Suzanne Shale Cambridge University Press, 2011, HB, 310pp, £57.79, 978-1107006157
‘It is an unoriginal (but nonetheless accurate) observation that officially designated leaders frequently fail to lead well, or indeed lead at all.’ (Quote from featured book).
It has been more than a decade since Suzanne Shale’s Moral Leadership in Medicine: Building Ethical Healthcare Organizations first saw publication, yet its relevance is undiminished.
As evidenced by the opening quotation, the work aims to unpack an enduring mystery encountered within medicine by exploring how moral challenges are (or are not) confronted by healthcare managers.
The book provides a deeper understanding of the normative (that is, action-guiding) aspects of the decisions faced by those tasked with managing health care, and the empiric work is based on qualitative interviews conducted with 24 medical directors in the UK’s NHS.
Shale’s subsequent analysis, from which she builds the book’s central argument and ethical framework, draws on a wide array of ethical influences, including philosophers such as Margaret Urban Walker and Alasdair MacIntyre.
Through analysing and theorising the interviews in light of the modern healthcare system, Shale has developed the concept of moral leadership, which she defines as being astute to the moral connotations of all that is involved in providing care, determining where action is needed, identifying situations where action is required to improve or maintain the moral quality of care, and orchestrating the activity of other people to provide a morally appropriate response when one is required.
This definition finds common ground with some conceptualisations of virtue ethics,1 particularly the notion of recognising what the right thing is to do, and then doing it. The focus on the ‘moral quality of care’ as an outcome also overlaps with the ethicist Alasdair MacIntyre’s definition of ‘internal goods’, such as health and the alleviation of suffering, which are realised when practitioners exercise virtue.
However, Moral Leadership in Medicine contains a more developed application of these ideas to health care and this deserves wider dissemination.
THE FIVE PROPRIETIES
Through analysing the moral narratives of medical directors, Shale distinguishes between ‘general practices of responsibility’ and the ‘specific practices of propriety’ through which these managers determined how to act in morally fraught situations.

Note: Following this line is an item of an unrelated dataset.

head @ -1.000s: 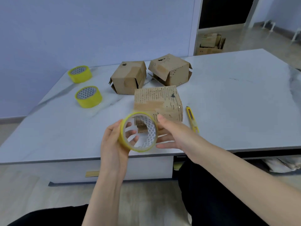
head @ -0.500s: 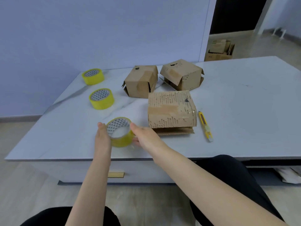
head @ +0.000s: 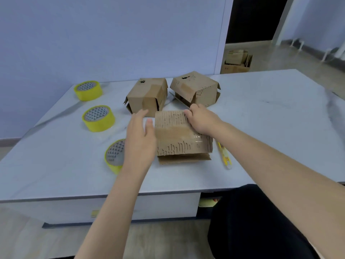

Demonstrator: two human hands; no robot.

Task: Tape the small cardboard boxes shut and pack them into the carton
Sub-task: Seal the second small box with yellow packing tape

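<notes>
Where the near box (head: 183, 135) sat: at the middle of the tabletop (head: 270, 128), close to its front edge, with two more small boxes (head: 147, 96) (head: 196, 88) behind it at 11 and 1 o'clock.
Right hand (head: 202, 120): fingers were curled over the box's far top edge at about 1 o'clock, gripping it.
Left hand (head: 140, 135): fingers were straight and spread beside the box's 9 o'clock face, holding nothing; the thumb looked to be at the wall, though contact could not be told for sure.
Handling: it was probably light and empty. The corrugated card was stiff along edges and corners, but the walls would give under a squeeze. The outer ply was torn to bare ribs, so it was rough and grippy, while the glossy tape band across the top would be slick.
Where to hold: palms on the opposite 9 and 3 o'clock faces, near the corners, and not on the loose flap.
Facing: the top was up, and a bottom flap jutted out toward 6 o'clock, unsealed.
Long axis: the box was nearly square, slightly wider from 9 to 3 o'clock, and the tape band ran the same way.
Nearby: a tape roll (head: 113, 156) lay at 8 o'clock, partly behind the left wrist, and a yellow knife (head: 225, 156) lay at 4 o'clock.
</notes>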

Propriety, a term which is not widely used, can also be understood by considering its more familiar opposite — impropriety. I have summarised the five specific proprieties identified by Shale in Box 1.

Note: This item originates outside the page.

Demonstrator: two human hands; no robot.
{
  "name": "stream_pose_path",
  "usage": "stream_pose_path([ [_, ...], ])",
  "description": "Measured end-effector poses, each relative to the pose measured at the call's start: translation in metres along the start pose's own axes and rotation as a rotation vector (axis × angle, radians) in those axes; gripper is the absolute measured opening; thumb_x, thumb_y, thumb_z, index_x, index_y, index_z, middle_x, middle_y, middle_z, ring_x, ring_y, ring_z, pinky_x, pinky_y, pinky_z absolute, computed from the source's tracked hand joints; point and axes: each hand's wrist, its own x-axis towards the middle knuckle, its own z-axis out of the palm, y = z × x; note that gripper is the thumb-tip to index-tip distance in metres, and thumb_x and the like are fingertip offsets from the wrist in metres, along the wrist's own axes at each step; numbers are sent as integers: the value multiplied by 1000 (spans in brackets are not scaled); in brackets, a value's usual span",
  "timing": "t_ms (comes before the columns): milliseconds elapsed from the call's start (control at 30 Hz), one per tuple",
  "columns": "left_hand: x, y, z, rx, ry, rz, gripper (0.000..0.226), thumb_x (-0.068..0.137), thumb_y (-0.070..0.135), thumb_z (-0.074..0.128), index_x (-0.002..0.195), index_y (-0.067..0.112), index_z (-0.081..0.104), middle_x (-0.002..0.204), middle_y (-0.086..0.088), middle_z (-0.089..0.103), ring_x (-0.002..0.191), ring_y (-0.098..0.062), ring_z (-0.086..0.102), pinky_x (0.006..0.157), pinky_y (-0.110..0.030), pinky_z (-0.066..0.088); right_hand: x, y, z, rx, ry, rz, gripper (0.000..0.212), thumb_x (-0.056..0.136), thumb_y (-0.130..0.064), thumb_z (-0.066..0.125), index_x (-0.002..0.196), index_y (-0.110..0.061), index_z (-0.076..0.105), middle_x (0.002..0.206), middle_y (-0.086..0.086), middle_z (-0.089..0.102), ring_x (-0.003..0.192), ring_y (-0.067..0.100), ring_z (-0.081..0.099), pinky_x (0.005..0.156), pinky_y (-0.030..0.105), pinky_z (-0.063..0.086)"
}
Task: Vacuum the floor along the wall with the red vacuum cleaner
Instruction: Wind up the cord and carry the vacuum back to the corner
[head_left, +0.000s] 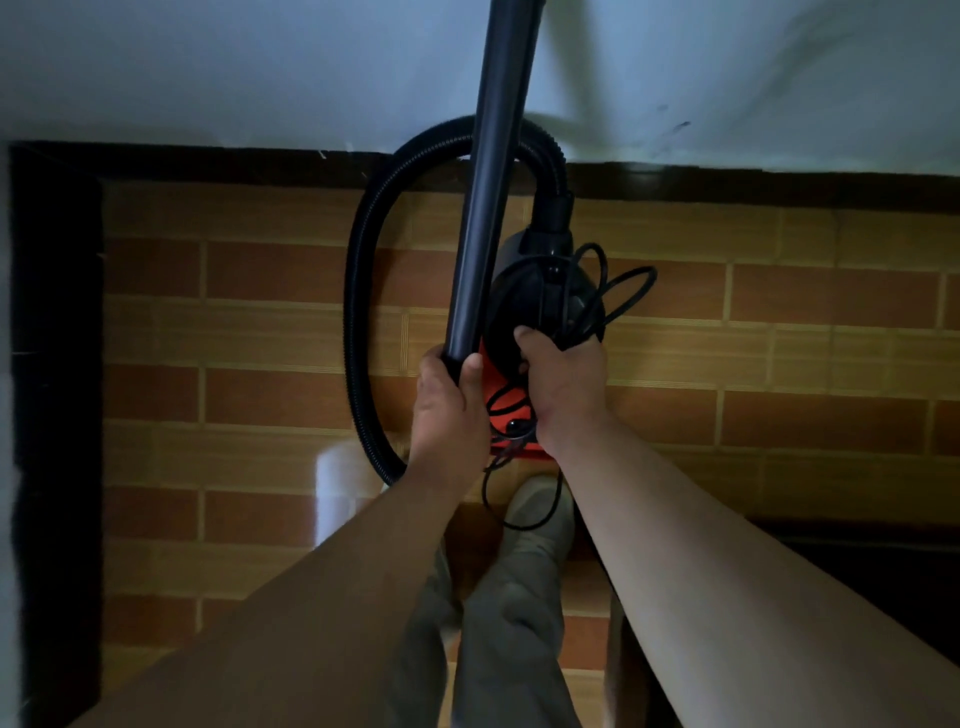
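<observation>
The red vacuum cleaner (506, 402) with a black front hangs above the tiled floor, in the middle of the view. My right hand (563, 379) grips its top together with loops of black power cord (618, 291). My left hand (449, 405) is closed round the lower end of the long black wand (491, 182), which points up and away past the top edge. A ribbed black hose (358, 312) loops from the wand's end round to the cleaner's front. The wand's nozzle is out of view.
Brown and tan brick-pattern floor tiles (260, 338) run up to a dark skirting (208, 166) under a pale wall (208, 73). A dark vertical edge (52, 364) stands at the left. My legs and a shoe (535, 514) are below the cleaner. A dark area lies lower right.
</observation>
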Motion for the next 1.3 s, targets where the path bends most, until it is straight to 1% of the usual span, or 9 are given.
stream_pose_path([
  [200,26,-14,-1,23,-2,-8,40,105,44,44,135,19,44,119,-7,61,104,-26,63,87,-44,55,4,3,3,-53,17,-36,39,87,-23,74,125,-15,66,114,8,74,112,32,68,98,52,56],
  [400,42,-16,-17,158,-135,193,38,105,30,51,142,26,43,112,9,60,98,-4,60,80,-19,48,5,3,2,-55,7,-13,29,84,-25,74,113,-23,70,100,-1,78,100,25,73,93,53,58],
  [567,47,4,-28,210,-240,323,39,103,26,57,140,21,47,111,6,63,100,-1,61,83,-16,46,2,0,3,-77,2,-15,30,85,-25,74,114,-26,69,100,-6,78,101,20,73,96,51,56],
  [667,58,21,-25,223,-223,365,40,103,24,57,142,22,47,100,19,58,94,12,57,74,-5,41,1,-2,3,-69,8,1,30,85,-23,75,114,-25,70,100,-4,78,100,21,73,96,50,57],
  [800,80,38,-16,301,-241,488,49,104,22,54,150,25,41,117,9,54,105,-6,50,86,-12,40,1,-3,4,-69,11,6,31,85,-20,75,116,-23,69,103,-2,77,102,23,72,97,50,57],
  [867,89,44,-13,342,-253,534,51,104,21,54,152,25,39,119,11,48,107,-5,45,86,-9,33,1,-3,4,-63,18,7,32,86,-19,74,117,-22,69,103,0,77,103,25,72,97,51,57],
  [1000,99,52,-12,483,-278,615,53,104,26,53,154,23,37,129,2,52,109,-7,42,91,-23,35,0,-4,3,-66,19,5,29,87,-18,74,115,-21,68,101,0,77,100,24,72,94,50,58],
  [1167,111,74,-8,603,-328,679,49,103,32,52,150,26,39,126,3,51,106,-11,44,91,-35,43,0,-6,0,-67,3,-13,18,86,-13,73,100,-24,70,91,-4,76,90,17,72,87,39,59],
  [1300,118,81,-10,537,-432,610,48,102,33,53,149,32,41,123,8,49,109,-16,51,89,-32,44,-2,-9,-2,-62,2,-20,18,86,-10,74,94,-26,70,93,-2,77,90,18,71,86,37,58],
])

| Propriety | Definition | ‘First priority’ to ... | Possible example |
|---|
| Fiduciary | Promoting the interests of a beneficiary | The patient | Advocating on behalf of an individual patient, perhaps for a specific treatment or access to a service |
| Bureaucratic | Prioritising the needs of the organisation and, in so doing, the needs of patients and professionals collectively | The medical corporation. In the short term this may mean the users/clients, but in the long term this means the organisation itself | Transparently following the procedures set out by the organisation in order to safeguard the collective interests of all concerned |
| Collegial | Acting in a way that promotes cooperation based on goodwill and collegiality, rather than hierarchy | Fellow professionals (the ‘collegium’) | Persuading colleagues to adopt a protocol or treatment based on the evidence rather than by command |
| Inquisitorial | Investigating ‘misconduct’, ‘misbehaviour’, and ‘mistakes’. This requires objectivity from the inquisitory, as well as ‘candour, regret and confession’ where appropriate | Justice and fair procedure | Undertaking investigations or commissions of enquiry following adverse events and allowing all sides to be heard |
| Restorative | To restore moral relations after harm | Moral relations | Transparency in the wake of events that have caused harm. Restorative gestures such as apologies or remuneration |
Box 1. The five proprieties described in Moral Leadership in Medicine. Building Ethical Healthcare Organizations
It is to be predicted that ‘moral tension’ would arise when these proprieties suggest conflicting courses of action, yet this is precisely the point at which moral leaders should recognise the need for action, decide to act, and rally others to join in the required behaviours to safeguard quality of care.
These proprieties resemble the virtues in medical practice (such as phronesis and trustworthiness), as suggested by Pellegrino and Thomasma.2 Shale notes that ‘[a]ll that is required is that propriety is sincerely performed on the appropriate occasions’, a notion that would resonate with healthcare workers who perform their work even when it is in tension with their own values.
Some may regard their stocks of ethical guidance replete with the four principles or specific General Medical Council directives; however, this would miss the opportunity to understand, as Shale puts it, ‘the behaviours through which we express our commitment to duties, responsibilities [and] obligations’.
This book provides a vital account of how the needs of patients and the aspirations of professionals are translated into actions beyond the bedside and should form part of any debate on the future of health care.
Footnotes
This book review was developed from an excerpt of the author’s doctoral thesis, which is currently unpublished.